Ma al di là del nucleo tematico, che richiederebbe multiple visioni del film e un simposio di pazienti cinefili che decodificasse e sbrogliasse tutti i nodi, parliamo del lato stilistico e formale, vera cifra definitiva del Dolan regista. Diciamo solo che, se volessimo prendere alcune inquadrature di questo film e farne quadri, diventeremmo i galleristi più ricchi del mondo. Dolan è cresciuto, è diventato praticamente un maestro, ha letto e accresciuto la sua conoscenza del mondo del cinema. La bizzarra famigliola delle cinque Rose pare sbucata fuori da un film di Fellini, la presenza di Almodòvar si fa sempre più forte e capillare, i giochi di colore sono sempre più sapienti, le musiche sempre più azzeccate, ma non c’è rosa senza spine. Questa ipertensione dello stile rende Laurence Anyways un film elefantiaco, reso goffo, a tratti, da un’acromegalia e un gigantismo estetici a tratti aberranti: la stupenda/tremenda scena del ballo è spettacolare e bellissima ma finisce per somigliare a una pubblicità di profumi; la sequenza della cascata nel salotto e quella della pioggia di vestiti sono spettacolari e brillanti, ma puzzano di affettazione; come anche la casa delle cinque Rose: splendida ma indubbiamente pataccosa.
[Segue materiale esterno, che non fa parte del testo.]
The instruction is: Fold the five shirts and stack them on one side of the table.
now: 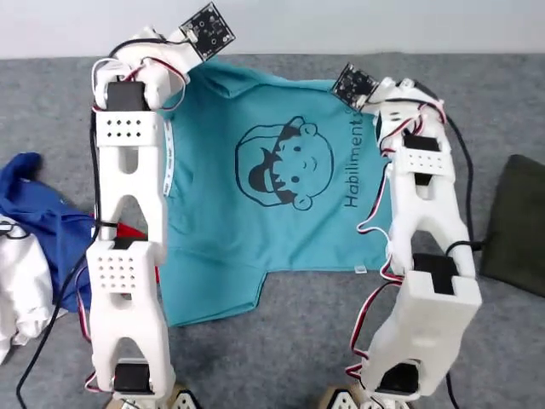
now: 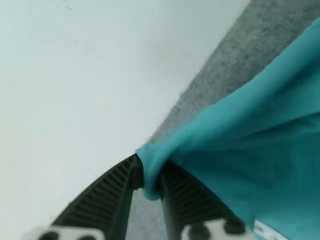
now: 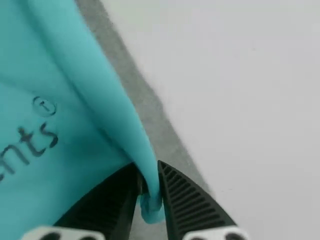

Sulla musica non sto manco a parlare: di nuovo un mix potentissimo di classica, pop (c’è anche Celine Dion, per l’amor del cielo!), elettronica, techno. Parliamo invece dello stupendo cast che riserva posticini al sole per la protagonista del precedente film, la sempre maliosa Monia Chokri, relegata qui a un ruolo alquanto accessorio, e due delle “intervistate” negli interludi che separavano le diverse parti degli Amours. Melvil Poupaud e Suzanne Clément sono semplicemente titanici. Specialmente quest’ultima sarebbe ben degna di un premio Oscar, essendo già stata insignita a Cannes come migliore attrice nella sezione Un Certain Regard. Poupaud, invece, è anche lui grandissimo ma la potenza della sua performance sta nell'essersi sottoposto a un'enorme metamorfosi come raramente se ne vedono, uno sforzo degno certamente di grandi premi e riconoscimenti. Nathalie Baye ha anche lei un ruolo bello ma fondamentalmente inutile, ma ci dimostra che a sessantaquattro anni suonati si può ancora essere eleganti e grintosissimi.
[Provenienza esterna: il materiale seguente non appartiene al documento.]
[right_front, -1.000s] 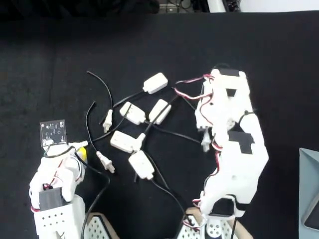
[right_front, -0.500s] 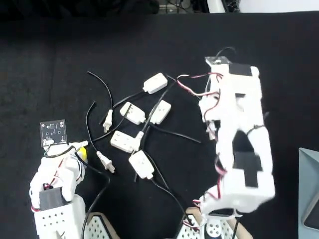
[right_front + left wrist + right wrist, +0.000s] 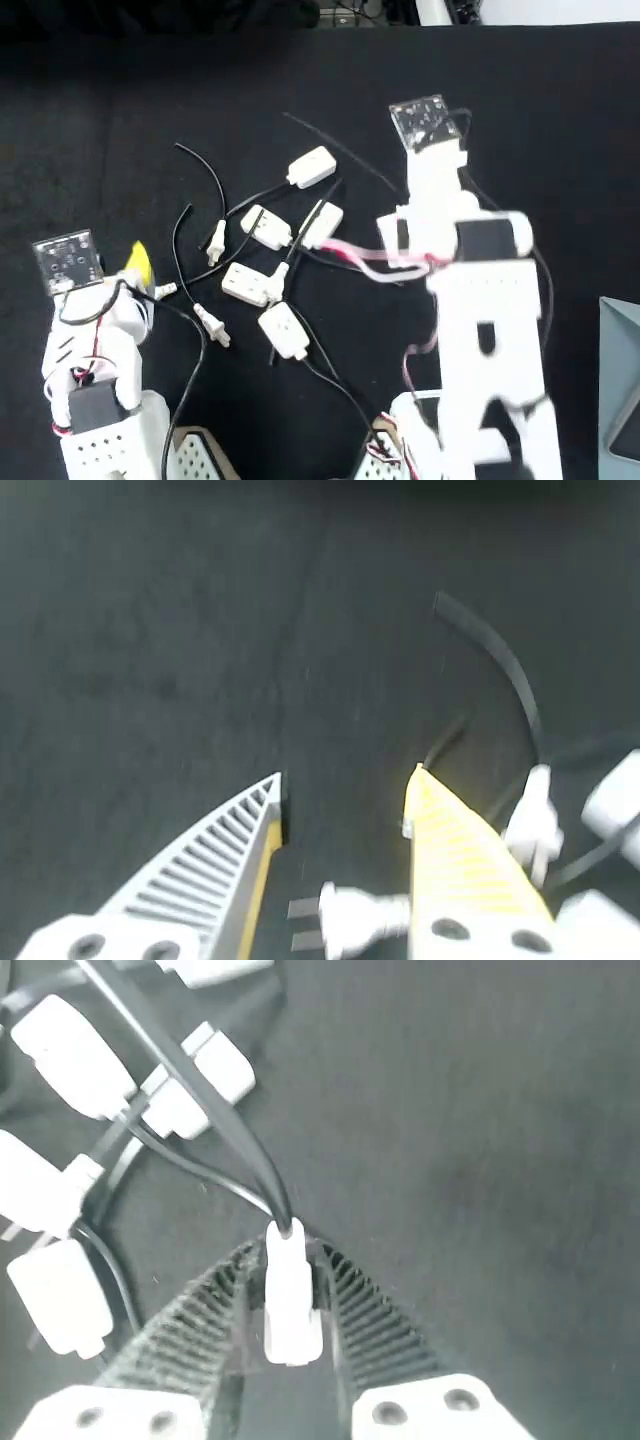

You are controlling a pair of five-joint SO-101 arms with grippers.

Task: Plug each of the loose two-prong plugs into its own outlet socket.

Un giudizio complessivo sulla pellicola? Magnifica, eccezionale, favolosa, ma la prossima volta è meglio che Dolan scelga di non strafare, di contenersi almeno un po’ ed evitare una logorrea estetica che esalta ma stanca. E sebbene sia come quelle acque di colonia troppo forti, che trasforma il profumo in nausea, il film va visto, senza eccezione alcuna. Va possibilmente fatto decantare per un paio di mesi e poi visto ancora, giusto per affondare meglio le mani nel significato e nella complicanza di temi trattati e sapientemente orditi. L’unico peccato però, come ho già detto, è la mole spaventosa dell'opera, il suo giustificato ma alla lunga insopportabile autocompiacimento. Dolan non ci delude mai e già sappiamo, fra le altre cose, titolo e argomento del suo prossimo progetto: Tom à la ferme, storia tratta da una pièce di Michel Marc Bouchard, su un uomo in lutto che scopre che la famiglia del suo defunto compagno non sapeva del suo orientamento sessuale. Il film promette benissimo, annoverando nel cast il promettentissimo Caleb Landry Jones e lo stesso Dolan, che torna a calcare la scena nel ruolo d’attore.


Se ti è piaciuto guarda anche... – Ovviamente il grandissimo Les Amours Imaginaires (2010) di Xavier Dolan, accompagnato dal poetico A Single Man (2009) di Tom Ford. Per interessanti film sul travestitismo abbiamo Morrer Como Um Homem (2009) di João Pedro Rodrigues, il toccante Transamerica (2005) di Duncan Tucker, il dopo tutto conturbante La pelle che abito (2011) di Pedro Almòdovar, il bel Tomboy (2011) di Céline Sciamma, il semplice ma potente XXY (2007) di Lucìa Puenzo e il più a cuor leggero Priscilla, la Regina del Deserto (1994) di Stephan Elliott.


Scena cult – Fra le migliaia e migliaia, seleziono quella che più facilmente s’imporrà nella mente di ogni spettatore: il ballo in maschera (?) in cui, se ben si nota, lo stesso Dolan si concede un gustosissimo cameo.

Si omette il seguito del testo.